Blogger BitesFor the sake of putting it out there— I’m immensely equivocal when it comes to ARC’s. A few months prior, my stand on the proposition was hypothetical, simply because I, at that time, was happy enough to have been welcomed with open arms to the blogosphere. I was elated to have met some of the most amazing bloggers known to online man, so most of the perks and add-ons, ARC’s included, came as mere afterthoughts to the immediate jubilation I could not help but succumb to.

To this day, I still get ecstatic whenever someone visits my blog– make no mistake. But now that I’ve been lurking around, commenting here and there on various blogs for about two months since then, my brain has (most unfortunately) begun to recycle some of the ruminations on ARC’s I’ve stockpiled for reevaluation. Are they worth the effort? What are their true benefits? Does a rejected request hurt? And with no other sentiments to consider regarding the matter at hand, apart from my own, sorry estimations, it’s honestly starting to throw me off balance. Hence, I ask YOU, dear reader, to tell me what you think about ARC’s, and whether or not they’re worth requesting for (they are perks, after all).

Design AWHY I WANT TO REQUEST FOR ARCs

1. The fact that you’re essentially a bookish beta-tester with one of these babies.
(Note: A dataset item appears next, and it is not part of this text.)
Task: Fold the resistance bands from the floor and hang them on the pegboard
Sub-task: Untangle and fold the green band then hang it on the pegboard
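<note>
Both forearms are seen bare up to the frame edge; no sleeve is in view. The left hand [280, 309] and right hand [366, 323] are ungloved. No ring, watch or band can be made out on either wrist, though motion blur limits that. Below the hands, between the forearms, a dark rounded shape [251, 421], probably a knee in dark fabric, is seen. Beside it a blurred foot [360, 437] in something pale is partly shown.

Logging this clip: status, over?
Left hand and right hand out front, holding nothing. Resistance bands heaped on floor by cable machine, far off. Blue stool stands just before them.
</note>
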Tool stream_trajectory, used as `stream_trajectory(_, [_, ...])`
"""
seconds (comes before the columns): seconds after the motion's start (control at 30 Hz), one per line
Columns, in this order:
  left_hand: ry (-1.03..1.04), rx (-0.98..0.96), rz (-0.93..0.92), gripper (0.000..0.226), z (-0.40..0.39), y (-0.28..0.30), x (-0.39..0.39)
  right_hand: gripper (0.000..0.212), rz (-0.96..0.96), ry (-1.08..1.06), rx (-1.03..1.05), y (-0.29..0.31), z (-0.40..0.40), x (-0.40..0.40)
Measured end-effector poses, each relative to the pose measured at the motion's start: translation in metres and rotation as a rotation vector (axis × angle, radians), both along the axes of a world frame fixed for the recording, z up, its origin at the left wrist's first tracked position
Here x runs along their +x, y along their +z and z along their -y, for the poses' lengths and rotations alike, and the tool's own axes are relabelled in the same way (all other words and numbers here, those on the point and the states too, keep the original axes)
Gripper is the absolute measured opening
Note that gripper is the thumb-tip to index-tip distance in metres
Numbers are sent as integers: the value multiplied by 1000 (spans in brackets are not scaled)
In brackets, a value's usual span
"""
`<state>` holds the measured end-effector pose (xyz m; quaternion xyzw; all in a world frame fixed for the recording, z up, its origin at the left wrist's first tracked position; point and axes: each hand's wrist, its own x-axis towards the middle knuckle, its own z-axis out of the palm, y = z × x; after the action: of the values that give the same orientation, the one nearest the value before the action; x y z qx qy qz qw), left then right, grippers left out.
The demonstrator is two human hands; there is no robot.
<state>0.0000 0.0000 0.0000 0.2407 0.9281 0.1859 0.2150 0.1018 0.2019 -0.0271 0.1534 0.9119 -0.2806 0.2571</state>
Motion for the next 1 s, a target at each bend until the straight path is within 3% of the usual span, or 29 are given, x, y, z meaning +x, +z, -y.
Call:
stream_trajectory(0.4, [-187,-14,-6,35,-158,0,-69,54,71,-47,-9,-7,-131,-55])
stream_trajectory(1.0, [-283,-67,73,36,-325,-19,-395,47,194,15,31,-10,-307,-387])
At first glance, a reader’s reaction to an ARC would probably be something around the lines of “GIVE IT. JUST GIVE IT HERE.” Although I never really considered the thought of this advantage an inspiration for this blog’s inception, the undeniable truth is that an ARC is a huge (and by huge I mean absolutely behemothic) jumbo-sized perk. I mean, come on. Your own copy of a book that you may (or may not, but still) have wanted since the day of its announcement? And you get to be one of the very first to read and review it, weeks or months before everyone else can? What’s not to love? It will probably be easier for me to tell you that I’ve never, not even once, been jaundiced by the ARC’s reviewed on other blogs, but since I’m an unfeigned, true blue potato, I’m going to admit that the thought has occurred to me once or twice. Sometimes, it just seems as if I have nothing to lose anyways.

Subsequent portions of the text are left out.